▸ **Task requirements**: Copy the listing exactly as given. Omit every picture.

▸ **Supplied data**:
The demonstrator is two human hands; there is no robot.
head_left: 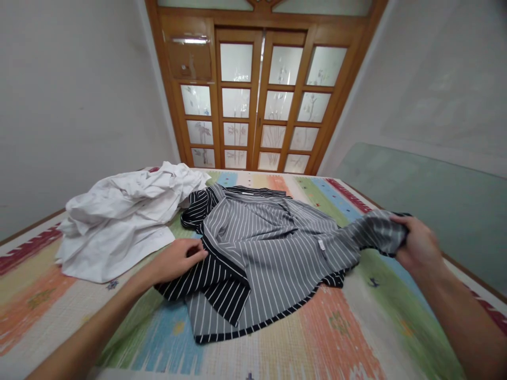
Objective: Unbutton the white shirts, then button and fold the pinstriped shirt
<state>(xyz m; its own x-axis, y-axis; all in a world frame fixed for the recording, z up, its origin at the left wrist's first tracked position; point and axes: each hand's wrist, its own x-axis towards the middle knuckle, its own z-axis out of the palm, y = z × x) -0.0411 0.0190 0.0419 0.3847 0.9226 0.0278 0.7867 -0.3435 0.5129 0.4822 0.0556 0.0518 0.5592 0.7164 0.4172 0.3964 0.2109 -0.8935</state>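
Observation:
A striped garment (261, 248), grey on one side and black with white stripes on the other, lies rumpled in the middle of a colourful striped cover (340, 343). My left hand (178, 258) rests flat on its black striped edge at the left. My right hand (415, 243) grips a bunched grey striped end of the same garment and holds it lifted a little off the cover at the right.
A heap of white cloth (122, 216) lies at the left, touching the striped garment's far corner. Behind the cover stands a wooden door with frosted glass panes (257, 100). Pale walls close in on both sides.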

▸ **Exercise solution**:
The demonstrator is two human hands; there is no robot.
head_left: 
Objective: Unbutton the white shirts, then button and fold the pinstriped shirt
<state>(xyz m; its own x-axis, y-axis; all in a world frame fixed for the recording, z up, its origin at the left wrist's first tracked position; point and axes: each hand's wrist, its own x-axis towards the middle knuckle, its own z-axis out of the palm, y = z × x) -0.0411 0.0190 0.0419 0.3847 0.9226 0.0278 0.7867 -0.3435 0.5129 0.4822 0.0556 0.0518 0.5592 0.7164 0.4172 0.3964 0.2109 -0.8935</state>
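Observation:
A striped garment (261, 248), grey on one side and black with white stripes on the other, lies rumpled in the middle of a colourful striped cover (340, 343). My left hand (178, 258) rests flat on its black striped edge at the left. My right hand (415, 243) grips a bunched grey striped end of the same garment and holds it lifted a little off the cover at the right.
A heap of white cloth (122, 216) lies at the left, touching the striped garment's far corner. Behind the cover stands a wooden door with frosted glass panes (257, 100). Pale walls close in on both sides.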

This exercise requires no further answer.